Category: Healthcare
Abstract:Healthcare delivery system in Nigeria has been replete with decadence and decay. Overwhelmed persistently by several social inequalities and inequities, the system continues to receive backlashes in spite of spirited efforts by concerned professional groups to revamp it. Healthcare delivery in Nigeria still remains a labor-intensive industry rather than the less complicated, technologically-enhanced one (Obansa, 2013). In addition, healthcare delivery in Nigeria is supplied through a weak conduit
(National Strategic Health Development Plan, 2009). Government has been accused of not being sincere in injecting health into the healthcare system. Thus, the growing perception by the public of some concerted efforts at some quarters to create unequal care in the society (Shim, 2010). But a variable that needs to be factored in into this schism could be the influence of cultural capital in patient-provider interaction. This article will essay to explore the multifaceted nature of patient-provider involvement and its ramifications within the context of Bourdieu's conceptual model of cultural capital.

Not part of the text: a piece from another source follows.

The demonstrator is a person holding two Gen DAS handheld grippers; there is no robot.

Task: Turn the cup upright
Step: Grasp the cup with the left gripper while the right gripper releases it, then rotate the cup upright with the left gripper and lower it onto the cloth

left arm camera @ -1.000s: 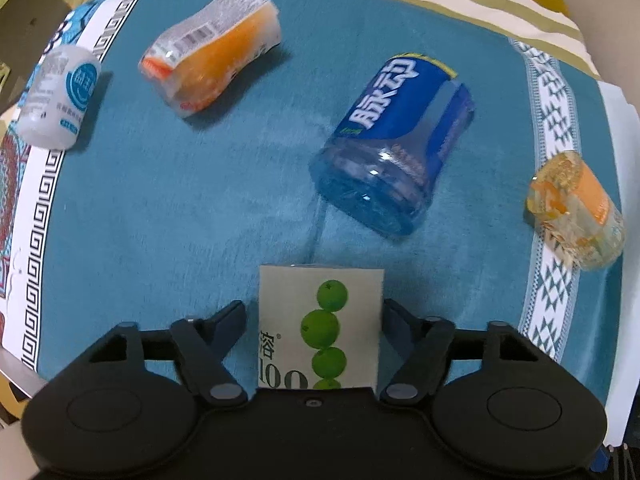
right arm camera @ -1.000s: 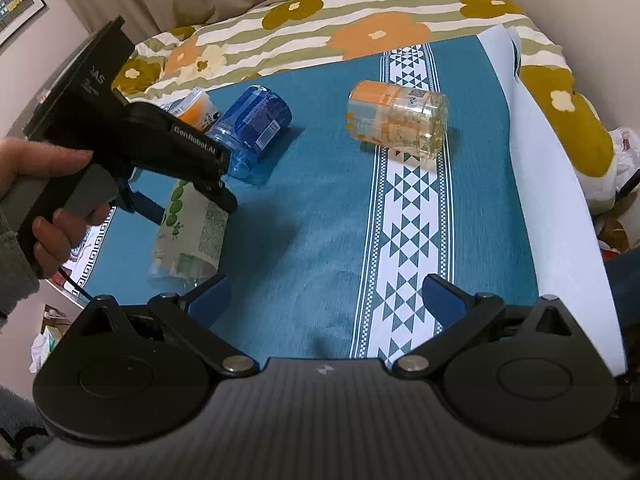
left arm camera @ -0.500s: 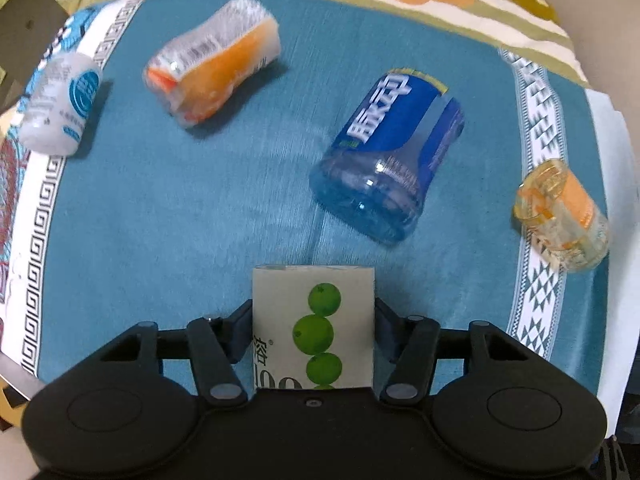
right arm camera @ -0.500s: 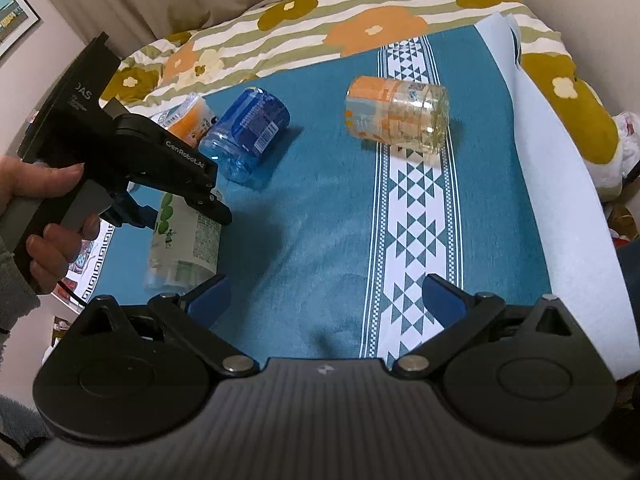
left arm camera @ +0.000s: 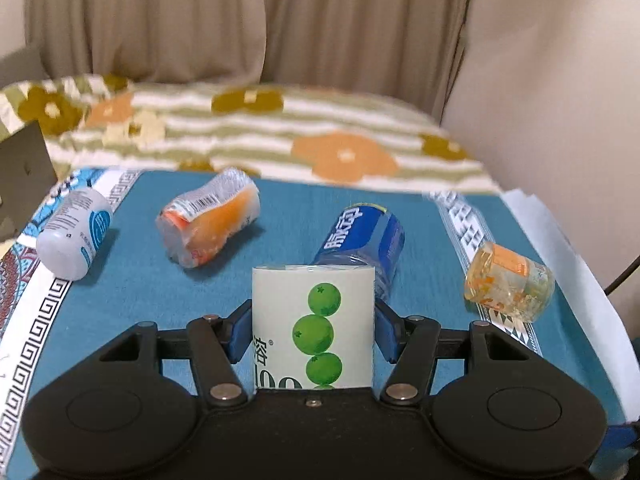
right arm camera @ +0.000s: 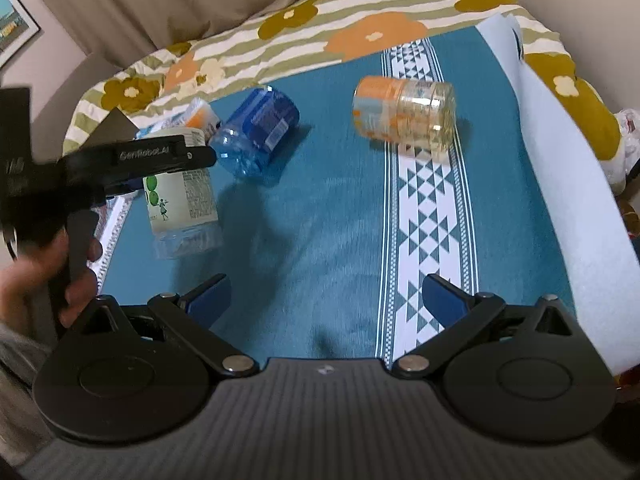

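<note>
My left gripper (left arm camera: 314, 334) is shut on a clear cup with a white label and green dots (left arm camera: 314, 324). In the right wrist view the same cup (right arm camera: 182, 196) stands nearly upright in the left gripper (right arm camera: 160, 158), its clear base down just above the teal cloth (right arm camera: 320, 220). My right gripper (right arm camera: 326, 298) is open and empty, hovering over the cloth near its front edge.
Lying on their sides on the cloth are a blue cup (left arm camera: 362, 240), an orange crumpled cup (left arm camera: 210, 220), a white and blue cup (left arm camera: 74, 234) and a clear orange-labelled cup (left arm camera: 510, 282). A floral blanket (left arm camera: 280, 128) lies behind, with curtains and a wall.
My left gripper has tilted from pointing down to level, turning the held cup from lying to nearly upright. The right gripper has stayed open and moved a little.
</note>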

Keywords: Society’s symbolic, Cultural capital theory, Cultural capital in healthcare
Full Text:
WHAT IS CULTURAL CAPITAL?
Coined by Pierre Bourdieu, a French sociologist, cultural capital connotes an avalanche of artistic, aesthetic, and innate knowledge held by individuals in a community (Dunt, Hage, and Kelaher, 2010; Khawaja and Mowafi, 2007; Smith-Morris and Epstein, 2014). The concept of cultural capital has also been described and defined as interpersonal competence and shibboleth received via interactions with the society and being able to make and show treasured normative behaviors and knowledge (Vorhies, Davis, Frounfelker, and Kaiser, 2012). Bourdieu’s idea of cultural capital show that social stratification contributes to social inequities (Ergin, n.d.) and that cultural competence consists of linguistic and cultural elements (Dumais, 2002). As a cultural signal, including such things as attitudes, preferences, formal knowledge, behaviors, goods, and credentials, cultural capital has been used to examine relationships between so many social and health outcomes (Byun, Schofer, and Kim, 2012; Hernandez and Grineski, 2012; McCrone, 2005). Finally, cultural capital, according to (Fismen, Samdal, and Torsheim, 2012) is an embodiment or repertoire of society’s symbolic and informational resources that could have an impact on health behaviors.
CULTURAL CAPITAL THEORY
The theory of cultural capital presages that success or failure are both tied to either the possession or lack of cultural capital. For instance, success in education equals possession of cultural capital while failure in education exemplifies absence of such capital (Sullivan, 2002). In addition to the bifocal presentation of cultural capital is the issue of social class. Two fundamental fulcrum of Bourdieu’s cultural capital theory are the “field” or the environment and the “habitus” or how the individual perceives the world (Dumais, 2002; Ringenberg, McElwee, and Isreal, 2009). These two factors shape or determine the degree of cultural capital. It is crucial to consider the function of the environment in which the individual resides and how this social ambiance shapes the individual’s worldview when analyzing the patient-provider paradigm (the social action) in healthcare delivery system.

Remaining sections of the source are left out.